The advantages I agree with are in posts #9, #12, #13, #17 and #18.
I feel it makes storages easier and more organized and speeds up defragging when you don't have to defrag the entire drive. I just defrag the C-drive.
PS: Since I mainly use Ubuntu now there is NO need to defrag at all.
Windows requires routine defragging.
Linux requires NO defragging, it just runs worry free...
Well, it's not that Linux requires no defragging, it's just that linux filesystems put a lot more thought into writing things on the disk in the first place. Also, linux encourages the use of multiple partitions (There is no concept of drive letters, everything is just mounted into one filesystem which makes expansion easy).

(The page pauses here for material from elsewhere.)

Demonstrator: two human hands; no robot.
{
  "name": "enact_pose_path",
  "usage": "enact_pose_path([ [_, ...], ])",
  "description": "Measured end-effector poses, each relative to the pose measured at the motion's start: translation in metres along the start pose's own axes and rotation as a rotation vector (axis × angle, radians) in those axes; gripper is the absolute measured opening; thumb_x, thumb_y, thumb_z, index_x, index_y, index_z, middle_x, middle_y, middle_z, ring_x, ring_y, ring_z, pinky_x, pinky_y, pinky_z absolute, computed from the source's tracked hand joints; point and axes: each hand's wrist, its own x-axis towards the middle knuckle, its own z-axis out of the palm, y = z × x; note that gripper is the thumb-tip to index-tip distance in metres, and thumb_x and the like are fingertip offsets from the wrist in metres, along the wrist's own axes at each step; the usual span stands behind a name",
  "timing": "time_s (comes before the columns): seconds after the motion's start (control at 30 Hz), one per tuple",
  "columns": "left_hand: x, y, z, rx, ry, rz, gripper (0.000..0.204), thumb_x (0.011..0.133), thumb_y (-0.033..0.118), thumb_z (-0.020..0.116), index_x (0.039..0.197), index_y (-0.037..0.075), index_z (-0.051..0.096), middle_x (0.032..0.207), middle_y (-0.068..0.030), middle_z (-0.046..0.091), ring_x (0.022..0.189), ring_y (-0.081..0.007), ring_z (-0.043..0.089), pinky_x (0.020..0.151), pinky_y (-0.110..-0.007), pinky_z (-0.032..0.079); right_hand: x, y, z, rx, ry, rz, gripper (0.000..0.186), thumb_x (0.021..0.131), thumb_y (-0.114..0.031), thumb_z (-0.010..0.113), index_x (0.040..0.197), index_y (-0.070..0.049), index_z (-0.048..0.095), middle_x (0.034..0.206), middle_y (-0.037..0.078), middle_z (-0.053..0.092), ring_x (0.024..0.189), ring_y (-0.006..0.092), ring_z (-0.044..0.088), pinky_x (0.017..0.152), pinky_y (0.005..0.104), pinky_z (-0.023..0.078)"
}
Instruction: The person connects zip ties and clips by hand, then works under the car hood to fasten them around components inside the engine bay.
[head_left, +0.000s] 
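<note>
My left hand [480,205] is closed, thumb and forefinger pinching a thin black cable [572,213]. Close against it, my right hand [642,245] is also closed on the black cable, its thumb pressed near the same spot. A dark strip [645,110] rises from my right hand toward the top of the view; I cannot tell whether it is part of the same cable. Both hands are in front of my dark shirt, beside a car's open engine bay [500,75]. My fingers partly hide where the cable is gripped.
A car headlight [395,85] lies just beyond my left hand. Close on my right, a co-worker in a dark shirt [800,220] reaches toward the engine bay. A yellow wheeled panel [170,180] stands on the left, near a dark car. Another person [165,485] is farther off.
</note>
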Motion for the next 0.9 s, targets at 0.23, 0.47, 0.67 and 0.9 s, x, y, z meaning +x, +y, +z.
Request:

If you are using Ubuntu you should look into setting up a software RAID array. I use Debian have two 1 TB SATA Disks. They are set up in a mirrored software RAID. (The Debian and Ubuntu installer will do this easily)
Disk 1: 1.5 GB SWAP | 50 GB '/' | 50 GB '/home' | 900 GB 'media'
Disk 2: 1.5 GB SWAP | 50 GB '/' | 50 GB '/home' | 900 GB 'media'
The SWAPS are never used, but if they were they'd be interleaved, plus suspend to disk uses SWAP, and the rest of the partitions are exact mirrors. That way if a drive fails, I just pull it and replace it, and re-sync the RAID. I also dump /home and the media partition to a USB Disk every couple of weeks. If you set user / group permissions on your media you can prevent deletion accidents.
Because of the flexibilty, and standard tools in linux software RAID is > hardware RAID, IMHO.
Once every couple of years I buy two new drives, and copy the stuff over. I could also buy two new drives, install them, mount them as a dedicated 'media' partition, then grow the '/home' partitions, but that would get loud and the USB disk would be too small for backups. (Historically one old drive gets used for backups and one is given away.)
As far as the Windows guy goes-- There are a number of 'free linuxes' that might let you grow or shrink a NTFS partition, plus there are some commercial tools that will do the same. Mind you always backup your stuff before you mess with your partitions. Stuff happens.